§ **Goal of the exercise**
Would you write the data out once more, exactly as it is?

-- Stored data follows --

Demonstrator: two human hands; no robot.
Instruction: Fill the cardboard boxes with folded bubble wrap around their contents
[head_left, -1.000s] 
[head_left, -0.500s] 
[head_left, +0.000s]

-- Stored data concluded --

§ **Result of this task**
Demonstrator: two human hands; no robot.
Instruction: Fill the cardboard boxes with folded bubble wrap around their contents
[head_left, -1.000s] 
[head_left, -0.500s] 
[head_left, +0.000s]

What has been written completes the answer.